On-campus Mentor: Prof. Sanjay Chaudhary [email protected] Abstract – Though the technology has evolved immensely over the years, there has not been much satisfactory development in the field of information interchange and content searching in Regional Languages. One of the reasons is font dependent glyph codes of typing stuff in these languages. Another problem that exists is that the research and development in the field of regional languages has never followed a particular standard. Many developers have worked in this field without adopting one particular standard, rather they create their own fonts and with so many different fonts it is natural to have different problems with their encoding and rendering, clearly depicting the lack of a standard which is a setback from the perspective of future development. As a result, there exists a chaos in electronic form of regional languages. So, the need of the time is to set up and maintain a standard for the future development.
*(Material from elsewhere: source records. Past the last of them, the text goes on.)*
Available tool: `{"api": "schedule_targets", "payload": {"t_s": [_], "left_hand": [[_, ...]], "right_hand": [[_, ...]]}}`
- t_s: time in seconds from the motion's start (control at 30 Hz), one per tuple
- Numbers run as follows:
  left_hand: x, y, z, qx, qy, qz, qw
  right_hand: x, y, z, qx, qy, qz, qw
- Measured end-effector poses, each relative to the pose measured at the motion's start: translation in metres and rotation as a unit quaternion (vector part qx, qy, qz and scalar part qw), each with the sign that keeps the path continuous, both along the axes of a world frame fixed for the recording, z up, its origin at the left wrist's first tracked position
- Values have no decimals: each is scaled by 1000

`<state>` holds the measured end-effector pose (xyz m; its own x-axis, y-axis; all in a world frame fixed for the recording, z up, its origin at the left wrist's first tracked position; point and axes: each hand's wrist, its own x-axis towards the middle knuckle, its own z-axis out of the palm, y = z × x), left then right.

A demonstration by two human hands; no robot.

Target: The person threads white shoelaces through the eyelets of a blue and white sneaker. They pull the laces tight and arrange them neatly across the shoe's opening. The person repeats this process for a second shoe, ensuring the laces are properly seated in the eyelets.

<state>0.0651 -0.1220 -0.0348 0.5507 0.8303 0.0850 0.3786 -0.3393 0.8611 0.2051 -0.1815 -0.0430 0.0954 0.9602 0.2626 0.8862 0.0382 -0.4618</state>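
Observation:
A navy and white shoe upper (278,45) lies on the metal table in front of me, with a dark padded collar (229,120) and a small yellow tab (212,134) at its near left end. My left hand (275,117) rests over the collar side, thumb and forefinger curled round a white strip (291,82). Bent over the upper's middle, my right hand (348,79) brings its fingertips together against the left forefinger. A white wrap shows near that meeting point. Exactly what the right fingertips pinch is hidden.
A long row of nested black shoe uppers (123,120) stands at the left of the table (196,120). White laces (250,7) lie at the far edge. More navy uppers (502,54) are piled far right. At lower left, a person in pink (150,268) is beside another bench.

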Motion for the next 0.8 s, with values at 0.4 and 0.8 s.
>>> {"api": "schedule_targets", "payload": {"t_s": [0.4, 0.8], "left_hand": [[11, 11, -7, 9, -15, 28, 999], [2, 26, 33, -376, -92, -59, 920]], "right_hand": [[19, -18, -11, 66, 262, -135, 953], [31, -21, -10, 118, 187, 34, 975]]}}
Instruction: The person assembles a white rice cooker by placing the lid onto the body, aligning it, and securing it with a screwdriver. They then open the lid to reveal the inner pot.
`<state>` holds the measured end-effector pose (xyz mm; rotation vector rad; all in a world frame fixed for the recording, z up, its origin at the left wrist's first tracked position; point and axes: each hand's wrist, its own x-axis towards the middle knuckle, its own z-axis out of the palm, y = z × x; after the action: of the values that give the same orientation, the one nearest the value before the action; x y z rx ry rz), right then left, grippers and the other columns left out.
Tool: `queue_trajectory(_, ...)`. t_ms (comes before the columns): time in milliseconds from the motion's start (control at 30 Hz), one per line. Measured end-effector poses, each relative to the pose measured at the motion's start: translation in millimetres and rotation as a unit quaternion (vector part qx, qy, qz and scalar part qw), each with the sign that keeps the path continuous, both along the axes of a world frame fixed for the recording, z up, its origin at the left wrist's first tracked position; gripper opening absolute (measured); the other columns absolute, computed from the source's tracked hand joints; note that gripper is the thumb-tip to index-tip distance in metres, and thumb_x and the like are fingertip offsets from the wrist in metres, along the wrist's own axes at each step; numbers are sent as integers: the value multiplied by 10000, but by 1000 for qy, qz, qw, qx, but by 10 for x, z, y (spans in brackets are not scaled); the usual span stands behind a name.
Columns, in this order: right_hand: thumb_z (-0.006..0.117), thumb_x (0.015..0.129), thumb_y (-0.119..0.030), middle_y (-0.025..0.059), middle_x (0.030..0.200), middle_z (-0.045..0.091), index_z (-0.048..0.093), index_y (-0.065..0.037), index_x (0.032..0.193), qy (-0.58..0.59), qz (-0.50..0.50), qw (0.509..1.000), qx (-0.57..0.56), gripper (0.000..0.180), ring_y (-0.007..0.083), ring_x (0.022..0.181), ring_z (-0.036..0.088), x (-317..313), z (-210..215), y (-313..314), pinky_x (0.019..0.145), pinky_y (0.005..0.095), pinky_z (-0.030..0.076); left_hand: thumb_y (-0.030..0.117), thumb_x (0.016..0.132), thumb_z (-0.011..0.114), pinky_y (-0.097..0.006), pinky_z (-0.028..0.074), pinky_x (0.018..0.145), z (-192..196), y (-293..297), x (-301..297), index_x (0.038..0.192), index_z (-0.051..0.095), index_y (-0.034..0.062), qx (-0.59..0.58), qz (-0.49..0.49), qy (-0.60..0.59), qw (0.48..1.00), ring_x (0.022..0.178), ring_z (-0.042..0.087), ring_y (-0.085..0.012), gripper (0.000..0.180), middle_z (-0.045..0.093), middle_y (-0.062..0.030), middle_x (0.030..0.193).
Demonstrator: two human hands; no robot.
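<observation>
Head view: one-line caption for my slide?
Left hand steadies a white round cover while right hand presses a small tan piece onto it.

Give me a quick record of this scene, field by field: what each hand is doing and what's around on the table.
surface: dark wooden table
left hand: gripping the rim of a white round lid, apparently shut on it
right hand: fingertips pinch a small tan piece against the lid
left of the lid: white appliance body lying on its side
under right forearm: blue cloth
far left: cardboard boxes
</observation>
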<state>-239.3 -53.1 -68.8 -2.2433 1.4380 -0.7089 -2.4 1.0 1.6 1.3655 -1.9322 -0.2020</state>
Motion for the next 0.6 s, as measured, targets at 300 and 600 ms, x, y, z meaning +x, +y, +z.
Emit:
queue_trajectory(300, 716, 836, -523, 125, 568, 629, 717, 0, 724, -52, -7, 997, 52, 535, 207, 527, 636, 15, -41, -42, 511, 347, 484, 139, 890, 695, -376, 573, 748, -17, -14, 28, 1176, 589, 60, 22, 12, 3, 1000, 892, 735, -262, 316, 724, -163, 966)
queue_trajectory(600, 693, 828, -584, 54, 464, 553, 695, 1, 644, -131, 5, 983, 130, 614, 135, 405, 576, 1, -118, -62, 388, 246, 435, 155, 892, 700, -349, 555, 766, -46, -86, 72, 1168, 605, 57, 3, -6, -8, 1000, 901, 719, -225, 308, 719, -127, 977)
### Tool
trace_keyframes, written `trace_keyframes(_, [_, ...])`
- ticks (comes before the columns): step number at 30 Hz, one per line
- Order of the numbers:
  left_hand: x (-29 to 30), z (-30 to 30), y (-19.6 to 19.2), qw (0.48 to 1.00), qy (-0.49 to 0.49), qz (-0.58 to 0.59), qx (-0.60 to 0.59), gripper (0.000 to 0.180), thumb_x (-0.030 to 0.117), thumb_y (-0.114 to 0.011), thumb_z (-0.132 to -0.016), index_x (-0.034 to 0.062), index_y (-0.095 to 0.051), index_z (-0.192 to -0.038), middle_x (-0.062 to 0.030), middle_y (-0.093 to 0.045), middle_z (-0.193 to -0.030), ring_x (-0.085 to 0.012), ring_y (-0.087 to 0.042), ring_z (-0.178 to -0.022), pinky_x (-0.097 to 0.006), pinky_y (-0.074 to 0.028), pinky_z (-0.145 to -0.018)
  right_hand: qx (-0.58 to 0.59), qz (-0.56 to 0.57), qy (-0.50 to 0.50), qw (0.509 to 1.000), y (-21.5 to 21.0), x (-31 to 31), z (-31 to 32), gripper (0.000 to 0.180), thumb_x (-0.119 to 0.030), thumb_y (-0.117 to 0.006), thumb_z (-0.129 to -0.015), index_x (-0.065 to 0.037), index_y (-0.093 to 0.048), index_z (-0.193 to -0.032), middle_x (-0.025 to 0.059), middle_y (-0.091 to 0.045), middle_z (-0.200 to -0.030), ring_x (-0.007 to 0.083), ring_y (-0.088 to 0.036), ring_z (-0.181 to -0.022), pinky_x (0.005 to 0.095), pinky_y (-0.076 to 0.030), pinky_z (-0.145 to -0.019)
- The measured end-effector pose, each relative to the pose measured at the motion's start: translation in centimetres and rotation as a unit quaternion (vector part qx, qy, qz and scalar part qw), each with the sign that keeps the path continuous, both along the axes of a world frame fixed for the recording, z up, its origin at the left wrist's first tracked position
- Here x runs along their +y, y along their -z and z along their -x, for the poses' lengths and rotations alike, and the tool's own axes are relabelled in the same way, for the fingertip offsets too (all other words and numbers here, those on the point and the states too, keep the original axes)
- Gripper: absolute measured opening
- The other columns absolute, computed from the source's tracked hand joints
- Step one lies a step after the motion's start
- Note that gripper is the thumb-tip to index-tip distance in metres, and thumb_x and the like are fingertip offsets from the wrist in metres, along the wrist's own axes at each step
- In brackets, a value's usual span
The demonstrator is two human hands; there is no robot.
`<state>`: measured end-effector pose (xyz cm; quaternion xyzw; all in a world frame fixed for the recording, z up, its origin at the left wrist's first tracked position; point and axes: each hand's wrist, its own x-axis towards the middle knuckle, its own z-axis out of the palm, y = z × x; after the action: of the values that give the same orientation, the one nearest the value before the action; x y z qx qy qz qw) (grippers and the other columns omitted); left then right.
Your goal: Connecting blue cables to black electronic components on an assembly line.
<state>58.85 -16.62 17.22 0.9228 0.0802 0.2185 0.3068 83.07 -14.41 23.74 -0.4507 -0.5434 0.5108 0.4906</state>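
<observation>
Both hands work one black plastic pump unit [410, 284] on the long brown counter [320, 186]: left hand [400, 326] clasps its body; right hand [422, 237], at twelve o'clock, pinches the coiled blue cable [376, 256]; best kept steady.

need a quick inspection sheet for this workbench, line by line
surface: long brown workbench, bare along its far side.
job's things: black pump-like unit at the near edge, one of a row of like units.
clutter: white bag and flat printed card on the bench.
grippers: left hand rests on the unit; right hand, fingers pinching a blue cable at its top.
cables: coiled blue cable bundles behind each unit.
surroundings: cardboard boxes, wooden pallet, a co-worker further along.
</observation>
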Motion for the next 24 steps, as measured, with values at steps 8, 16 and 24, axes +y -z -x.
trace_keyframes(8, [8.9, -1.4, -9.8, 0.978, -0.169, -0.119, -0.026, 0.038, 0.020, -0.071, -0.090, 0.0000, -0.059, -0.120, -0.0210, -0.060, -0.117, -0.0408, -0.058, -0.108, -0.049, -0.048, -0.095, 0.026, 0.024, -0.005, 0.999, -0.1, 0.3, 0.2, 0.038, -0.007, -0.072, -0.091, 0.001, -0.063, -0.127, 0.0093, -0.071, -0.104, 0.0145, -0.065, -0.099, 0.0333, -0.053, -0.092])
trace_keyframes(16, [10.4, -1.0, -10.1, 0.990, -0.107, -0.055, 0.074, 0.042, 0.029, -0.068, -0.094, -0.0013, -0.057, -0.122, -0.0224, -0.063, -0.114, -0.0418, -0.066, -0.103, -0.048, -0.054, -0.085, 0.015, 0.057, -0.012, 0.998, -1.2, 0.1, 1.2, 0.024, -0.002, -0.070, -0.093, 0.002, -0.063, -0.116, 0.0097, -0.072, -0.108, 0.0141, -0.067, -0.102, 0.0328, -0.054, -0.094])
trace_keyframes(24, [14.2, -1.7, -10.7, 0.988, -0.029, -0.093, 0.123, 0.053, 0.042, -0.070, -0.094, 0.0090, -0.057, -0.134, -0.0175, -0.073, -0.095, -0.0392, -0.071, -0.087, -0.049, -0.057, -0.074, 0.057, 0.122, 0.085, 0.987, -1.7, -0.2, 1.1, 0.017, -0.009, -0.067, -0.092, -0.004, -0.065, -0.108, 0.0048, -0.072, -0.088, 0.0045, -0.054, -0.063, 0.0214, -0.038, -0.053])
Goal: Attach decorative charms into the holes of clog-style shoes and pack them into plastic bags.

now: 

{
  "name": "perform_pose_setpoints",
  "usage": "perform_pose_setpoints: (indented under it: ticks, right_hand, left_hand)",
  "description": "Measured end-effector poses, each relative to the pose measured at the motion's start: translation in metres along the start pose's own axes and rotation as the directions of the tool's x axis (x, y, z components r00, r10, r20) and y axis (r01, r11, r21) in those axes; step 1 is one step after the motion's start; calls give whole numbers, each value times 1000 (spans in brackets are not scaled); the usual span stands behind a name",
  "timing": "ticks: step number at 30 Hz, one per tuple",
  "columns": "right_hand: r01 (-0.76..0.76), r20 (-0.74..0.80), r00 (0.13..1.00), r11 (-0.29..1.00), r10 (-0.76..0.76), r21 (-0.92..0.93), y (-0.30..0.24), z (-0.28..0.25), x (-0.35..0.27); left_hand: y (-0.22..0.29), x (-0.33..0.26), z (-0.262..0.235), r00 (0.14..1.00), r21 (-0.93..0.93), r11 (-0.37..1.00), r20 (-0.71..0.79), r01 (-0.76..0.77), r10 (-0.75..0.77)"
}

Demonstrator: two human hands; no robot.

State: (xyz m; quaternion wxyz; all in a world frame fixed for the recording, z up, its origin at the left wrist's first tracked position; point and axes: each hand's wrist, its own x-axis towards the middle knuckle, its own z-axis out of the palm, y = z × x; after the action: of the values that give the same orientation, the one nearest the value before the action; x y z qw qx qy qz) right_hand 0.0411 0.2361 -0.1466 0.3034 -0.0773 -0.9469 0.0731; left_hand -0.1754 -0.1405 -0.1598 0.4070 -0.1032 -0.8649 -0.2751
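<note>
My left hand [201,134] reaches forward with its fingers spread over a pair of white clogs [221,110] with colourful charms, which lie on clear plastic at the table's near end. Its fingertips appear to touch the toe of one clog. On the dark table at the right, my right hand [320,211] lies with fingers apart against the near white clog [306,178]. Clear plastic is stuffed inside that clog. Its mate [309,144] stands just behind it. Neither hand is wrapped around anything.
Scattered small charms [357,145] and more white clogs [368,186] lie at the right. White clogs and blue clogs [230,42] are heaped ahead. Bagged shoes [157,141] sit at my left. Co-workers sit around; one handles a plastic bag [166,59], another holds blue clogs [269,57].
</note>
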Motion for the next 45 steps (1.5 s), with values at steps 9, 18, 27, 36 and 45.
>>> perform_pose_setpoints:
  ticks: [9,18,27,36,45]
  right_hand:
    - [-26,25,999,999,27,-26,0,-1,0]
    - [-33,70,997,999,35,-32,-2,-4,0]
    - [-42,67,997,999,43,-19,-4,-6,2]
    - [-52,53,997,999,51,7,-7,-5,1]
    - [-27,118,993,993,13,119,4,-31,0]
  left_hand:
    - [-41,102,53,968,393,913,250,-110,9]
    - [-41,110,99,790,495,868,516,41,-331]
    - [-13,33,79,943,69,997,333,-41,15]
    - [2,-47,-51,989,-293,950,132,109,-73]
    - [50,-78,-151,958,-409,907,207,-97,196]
Many solutions like ISCII (a coding scheme for representing various writing systems of India) and other new fonts have been introduced but none of them worked efficiently to reduce the chaos. 'Unicode' is the idle solution with its unique advantages and global acceptance on all kind of electronic devices. A Unicode conversion tool is the key to achieve better results in Desktop Publishing (also known as DTP) and ultimately to develop digital library, magazines, newspapers, newsletters etc. supporting the fundamental features like searchable text, graphical representation as well as information interchange in order to effective publications of the e-content in Indian regional languages. Keywords– Indian Regional Language, Unicode, Desktop Publishing, Text Conversion, JAVA, Hash Map, Software Development I. INTRODUCTION The development of digital catalogue and libraries in Indian regional languages require effective electronics publishing. It includes generation, maintenance and diffusion of electronic data using computers and information networks and is defined as “publishing in which all aspects of preparation carried out electronically”. E-publishing aims to make available the world wide electronic distribution of peer reviewed literature completely free and with unrestricted access to users. Desktop Publishing softwares like Design Studio, Scribus, Adobe InDesign, Adobe PageMaker, Microsoft Publisher, Ventura,

Quark Express, Corel Draw etc. have played major role to accomplish the goals of effective e-publishing. Desktop publishing draws from many disciplines which include traditional principles of graphics design, the graphic arts, Web design and Font typography. Efficient desktop publishing involves the combination of typesetting (fonts and the layout of content), page layout, and at last printing the document. Desktop publishing is important as a tool for Indian regional languages that can enhance quicker communication and efficiently e-publish online or on-screen printed documents. These softwares allow the users to rearrange text and graphics plus changing the fonts and displaying the final design before printing it on paper. The primary requirement for any DTP software to develop proficient publishing is a document established on highly reliable and largely supported platforms. A huge amount of typed content prepared in localized electronic publications of different regional languages is not being utilized due to technical obstacles like various independent versions of fonts, compatibility issues of 2decade previously typed e-contents with latest and consistently advancing technologies. For example, Gujarati alone has a variety of randomly prepared MS-DOS based fonts like Krishna, Avantika, Gopika, Ghanshyam, Saral and many more. It is almost impossible to efficiently interchange the information generated using one type of font to other font of the same language due to lack of standardization. These languages have many literary documents including e-books, articles and other works typed in MS-DOS based fonts. Such useful documents are under-utilized and unavailable to a major part of the population due to incompatibility of the fonts with latest operating systems. So, it became necessary in order to reveal these e-contents with reliable and global technologies as well as keeping in mind the future advancement of those. One way of doing it is to convert these e-content into Unicode fonts of that language from their respective old fonts because Unicode meets our purpose. That leads to the development of ‘Non-Unicode to Unicode Conversion Tool’. II. CHALLENGES Many software packages have been offered for specific Indian Regional languages till now but however they were not able to achieve the goals of searchable e-content or information interchange or both on the platform of computer networks like

Internet due to the limitations of 'Requirement of same software packages and fonts' in the system to enable the smooth sailing. The major difficulties faced by the developers are as under:

Before 1991, the fonts were developed as cast lead type for printing presses; mainly MS-DOS based fonts were used. Publishers of Indian Regional languages came up with many printing fonts like 'NATARAJ' fonts for Hindi and 'KRISHNA' fonts for Gujarati.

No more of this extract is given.